Copy exactly the lines of the data below, beginning with the line with "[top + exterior" and ending with the line with "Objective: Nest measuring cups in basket". Pictures are to be omitted.

Supplied entries
------------------------------

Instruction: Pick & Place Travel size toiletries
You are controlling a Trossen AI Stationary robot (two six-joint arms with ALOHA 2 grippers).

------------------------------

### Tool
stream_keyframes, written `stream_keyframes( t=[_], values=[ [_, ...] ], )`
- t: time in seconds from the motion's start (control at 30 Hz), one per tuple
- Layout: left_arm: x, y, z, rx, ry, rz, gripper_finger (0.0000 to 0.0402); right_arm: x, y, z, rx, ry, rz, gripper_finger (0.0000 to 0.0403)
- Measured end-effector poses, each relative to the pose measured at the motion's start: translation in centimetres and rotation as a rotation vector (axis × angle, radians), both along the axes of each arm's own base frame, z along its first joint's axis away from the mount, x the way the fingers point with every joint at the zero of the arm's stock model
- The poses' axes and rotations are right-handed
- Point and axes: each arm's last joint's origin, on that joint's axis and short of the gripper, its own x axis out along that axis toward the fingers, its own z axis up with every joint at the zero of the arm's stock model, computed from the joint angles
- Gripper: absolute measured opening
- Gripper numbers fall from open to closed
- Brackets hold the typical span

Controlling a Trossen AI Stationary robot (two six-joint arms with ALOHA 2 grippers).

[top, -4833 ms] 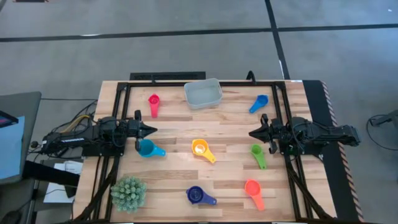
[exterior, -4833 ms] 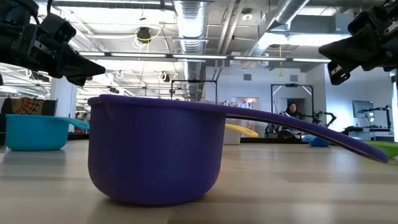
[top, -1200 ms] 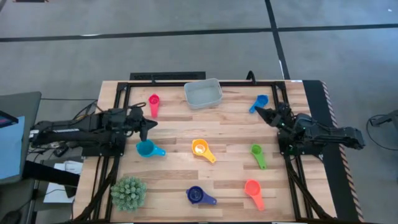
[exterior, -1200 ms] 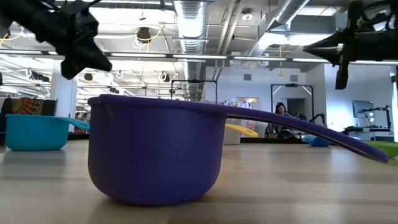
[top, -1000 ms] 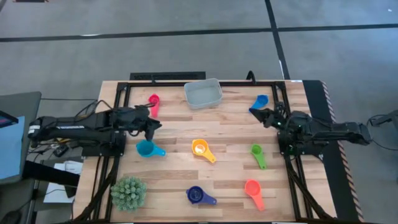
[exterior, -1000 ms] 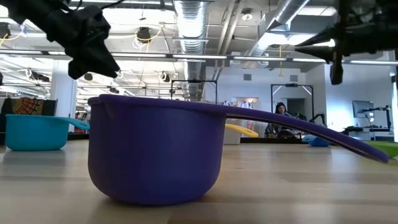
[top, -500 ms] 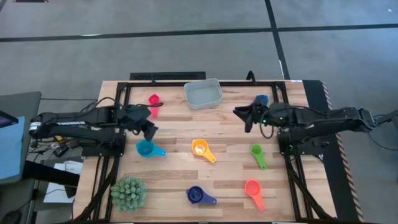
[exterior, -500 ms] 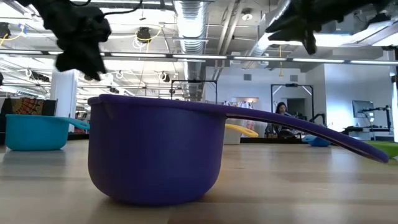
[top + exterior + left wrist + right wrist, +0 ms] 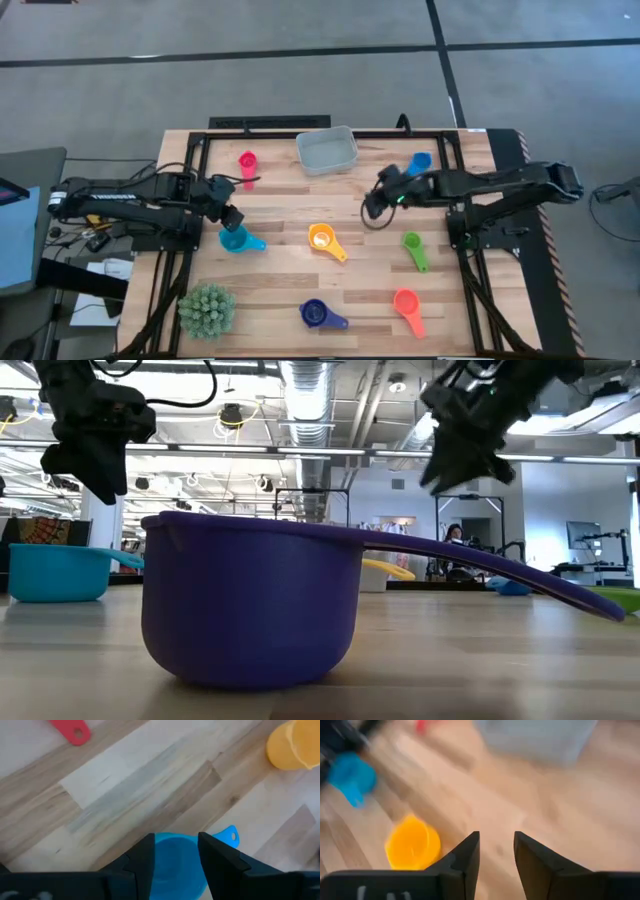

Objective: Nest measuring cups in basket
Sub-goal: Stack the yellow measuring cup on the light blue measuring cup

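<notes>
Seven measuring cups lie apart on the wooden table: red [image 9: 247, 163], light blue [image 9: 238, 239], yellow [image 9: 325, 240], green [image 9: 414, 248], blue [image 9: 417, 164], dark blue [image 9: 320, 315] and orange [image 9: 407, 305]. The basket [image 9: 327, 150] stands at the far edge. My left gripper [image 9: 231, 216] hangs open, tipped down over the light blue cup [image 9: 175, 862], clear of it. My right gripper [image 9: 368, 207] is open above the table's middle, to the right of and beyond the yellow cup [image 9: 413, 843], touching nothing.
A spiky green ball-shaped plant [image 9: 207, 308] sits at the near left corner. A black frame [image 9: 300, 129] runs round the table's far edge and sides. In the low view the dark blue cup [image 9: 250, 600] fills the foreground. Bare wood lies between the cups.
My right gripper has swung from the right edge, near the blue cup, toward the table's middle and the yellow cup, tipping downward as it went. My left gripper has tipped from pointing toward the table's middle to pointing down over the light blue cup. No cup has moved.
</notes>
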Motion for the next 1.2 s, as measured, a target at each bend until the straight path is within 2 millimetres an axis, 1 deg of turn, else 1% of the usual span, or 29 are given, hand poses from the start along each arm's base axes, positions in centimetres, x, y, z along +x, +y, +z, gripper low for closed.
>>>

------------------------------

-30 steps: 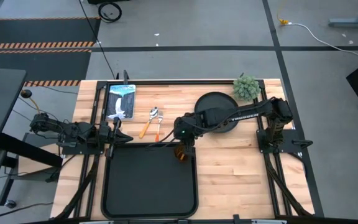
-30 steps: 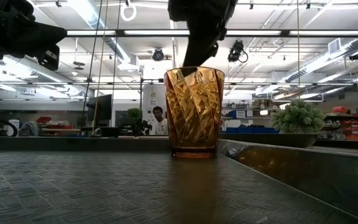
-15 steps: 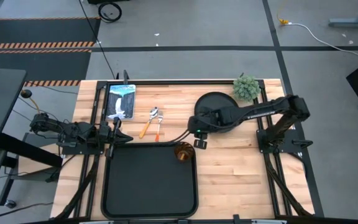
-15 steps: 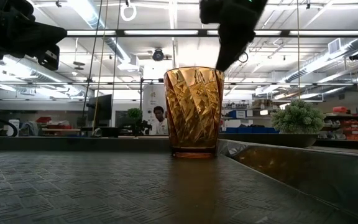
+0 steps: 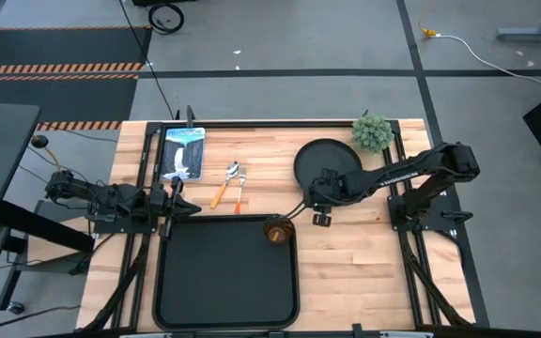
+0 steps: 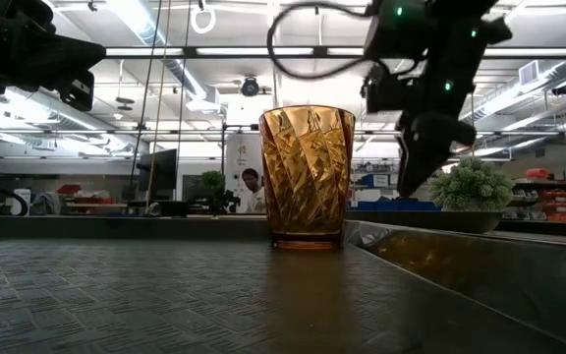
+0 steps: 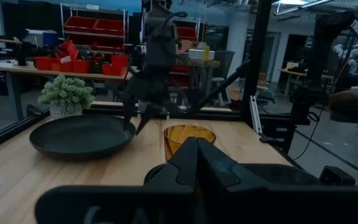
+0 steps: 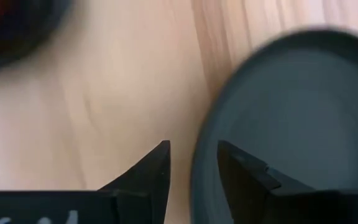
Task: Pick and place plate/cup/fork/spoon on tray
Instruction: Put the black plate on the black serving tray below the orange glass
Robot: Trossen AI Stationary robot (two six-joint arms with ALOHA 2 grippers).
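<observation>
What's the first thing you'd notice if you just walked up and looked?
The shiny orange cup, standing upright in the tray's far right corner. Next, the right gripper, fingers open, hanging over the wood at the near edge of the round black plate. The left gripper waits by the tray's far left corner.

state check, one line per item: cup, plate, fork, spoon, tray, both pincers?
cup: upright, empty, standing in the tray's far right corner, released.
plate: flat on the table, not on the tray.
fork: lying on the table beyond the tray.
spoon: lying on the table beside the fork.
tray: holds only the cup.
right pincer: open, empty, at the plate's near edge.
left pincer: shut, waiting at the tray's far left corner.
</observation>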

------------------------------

Exercise solution
[top + exterior + left wrist + right wrist, +0 ms] 

Objective: Nest measuring cups in basket

What this exercise asked for has been supplied.